WORK TO COMPLETE - All of the data should be restated word for word, with the pictures omitted.

DATA EXTRACT -

━━━━━━━━

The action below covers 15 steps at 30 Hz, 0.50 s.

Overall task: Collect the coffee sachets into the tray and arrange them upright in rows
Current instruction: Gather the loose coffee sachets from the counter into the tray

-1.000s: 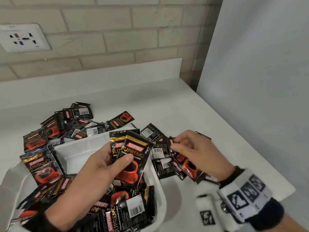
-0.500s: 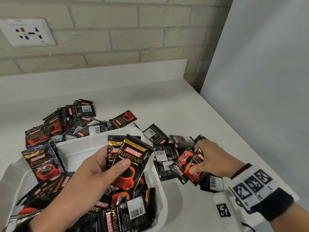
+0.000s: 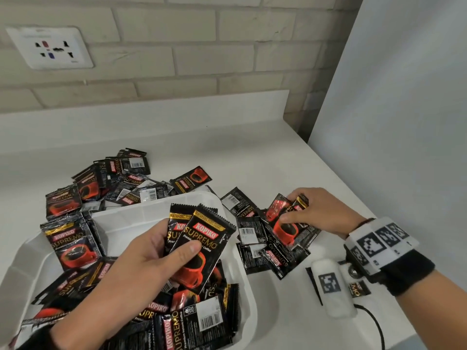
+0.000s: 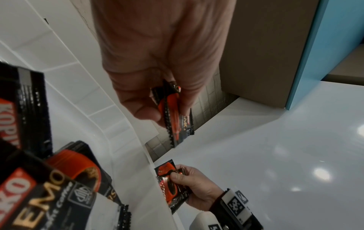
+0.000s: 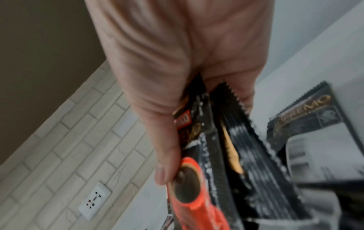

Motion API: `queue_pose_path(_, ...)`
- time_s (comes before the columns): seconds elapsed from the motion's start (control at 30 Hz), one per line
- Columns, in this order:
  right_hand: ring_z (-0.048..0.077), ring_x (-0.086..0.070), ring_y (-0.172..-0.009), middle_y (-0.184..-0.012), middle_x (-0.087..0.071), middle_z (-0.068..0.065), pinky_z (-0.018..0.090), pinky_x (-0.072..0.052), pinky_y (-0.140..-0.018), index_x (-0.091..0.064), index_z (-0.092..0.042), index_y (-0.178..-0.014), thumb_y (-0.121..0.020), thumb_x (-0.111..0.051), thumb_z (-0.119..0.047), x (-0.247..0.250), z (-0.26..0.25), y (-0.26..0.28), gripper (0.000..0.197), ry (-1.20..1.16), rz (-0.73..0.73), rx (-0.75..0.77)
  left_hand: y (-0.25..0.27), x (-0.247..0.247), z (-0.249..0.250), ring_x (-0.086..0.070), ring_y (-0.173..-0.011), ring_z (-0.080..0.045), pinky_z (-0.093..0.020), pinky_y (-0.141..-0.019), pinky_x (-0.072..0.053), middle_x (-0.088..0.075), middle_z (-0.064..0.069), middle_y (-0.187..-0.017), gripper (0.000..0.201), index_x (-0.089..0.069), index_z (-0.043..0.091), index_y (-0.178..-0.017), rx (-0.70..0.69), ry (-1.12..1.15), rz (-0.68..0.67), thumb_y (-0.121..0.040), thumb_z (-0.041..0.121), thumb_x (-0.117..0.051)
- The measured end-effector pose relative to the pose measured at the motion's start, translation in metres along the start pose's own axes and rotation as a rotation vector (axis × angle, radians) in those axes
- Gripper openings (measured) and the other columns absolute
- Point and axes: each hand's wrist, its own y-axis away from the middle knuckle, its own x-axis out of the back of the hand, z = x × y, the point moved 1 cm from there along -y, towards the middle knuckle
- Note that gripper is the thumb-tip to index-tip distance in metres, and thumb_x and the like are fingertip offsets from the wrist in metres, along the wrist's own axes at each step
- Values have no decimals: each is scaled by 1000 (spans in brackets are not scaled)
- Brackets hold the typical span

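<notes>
From the head view, your left hand (image 3: 141,263) pinches two sachets (image 3: 199,248) above the tray (image 3: 242,281). Left wrist view: your right hand (image 4: 199,186) grasps sachets off the counter (image 4: 275,155). Right wrist view is blurred; probably two sachets there.

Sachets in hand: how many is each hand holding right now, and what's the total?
Left hand: 2 fanned sachets
Right hand: 2 gathered sachets visible, possibly more hidden
Total held: 4
</notes>
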Motion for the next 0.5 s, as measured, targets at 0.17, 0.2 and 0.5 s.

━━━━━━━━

THE ANSWER -
The action below covers 15 steps at 30 Hz, 0.50 s.

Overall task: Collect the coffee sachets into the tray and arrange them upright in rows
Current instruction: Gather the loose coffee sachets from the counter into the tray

-1.000s: 
-0.500s: 
+0.000s: 
+0.000s: 
+0.000s: 

Motion API: `queue_pose_path(_, ...)`
- time_s (comes before the columns): seconds elapsed from the motion's start (control at 30 Hz), one per line
- Columns, in this order:
  right_hand: ring_z (-0.048..0.077), ring_x (-0.086..0.070), ring_y (-0.172..-0.009), middle_y (-0.184..-0.012), middle_x (-0.087..0.071), middle_z (-0.068..0.065), pinky_z (-0.018..0.090), pinky_x (-0.072..0.052), pinky_y (-0.140..-0.018), index_x (-0.091..0.064), index_z (-0.092..0.042), index_y (-0.178..-0.014), thumb_y (-0.121..0.020), thumb_x (-0.111..0.051), thumb_z (-0.119..0.047), x (-0.247..0.250), z (-0.26..0.25), y (-0.26..0.28), gripper (0.000..0.197), ry (-1.20..1.16), rz (-0.73..0.73), rx (-0.75..0.77)
  left_hand: y (-0.25..0.27), x (-0.247..0.247), z (-0.249..0.250), ring_x (-0.086..0.070), ring_y (-0.173..-0.011), ring_z (-0.080..0.045), pinky_z (-0.093..0.020), pinky_y (-0.141..-0.019), pinky_x (-0.072..0.053), middle_x (-0.088..0.075), middle_z (-0.064..0.069), middle_y (-0.187..-0.017), gripper (0.000..0.201), index_x (-0.089..0.069), index_z (-0.043..0.091), index_y (-0.178..-0.017), rx (-0.70..0.69), ry (-1.12..1.15), rz (-0.68..0.67), thumb_y (-0.121..0.040), thumb_z (-0.041..0.121), thumb_x (-0.117..0.051)
- The measured end-effector pose relative to the pose measured at the motion's start, translation in metres along the start pose's own axes and rotation as a rotation vector (axis × angle, radians) in those axes
- Gripper openings (measured) and the other columns absolute
- Point and axes: each hand's wrist, its own y-axis away from the middle knuckle, its own x-axis out of the back of the hand, z = x × y, the point moved 1 cm from there along -y, towards the middle knuckle
- Note that gripper is the thumb-tip to index-tip distance in metres, and thumb_x and the like are fingertip offsets from the wrist in metres, along the wrist's own axes at each step
- Values have no decimals: each is scaled by 1000 (spans in brackets are not scaled)
- Brackets hold the typical span

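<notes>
From the head view, your left hand (image 3: 141,263) pinches two sachets (image 3: 199,248) above the tray (image 3: 242,281). Left wrist view: your right hand (image 4: 199,186) grasps sachets off the counter (image 4: 275,155). Right wrist view is blurred; probably two sachets there.

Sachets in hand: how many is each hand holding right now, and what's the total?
Left hand: 2 fanned sachets
Right hand: 2 gathered sachets visible, possibly more hidden
Total held: 4
</notes>
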Motion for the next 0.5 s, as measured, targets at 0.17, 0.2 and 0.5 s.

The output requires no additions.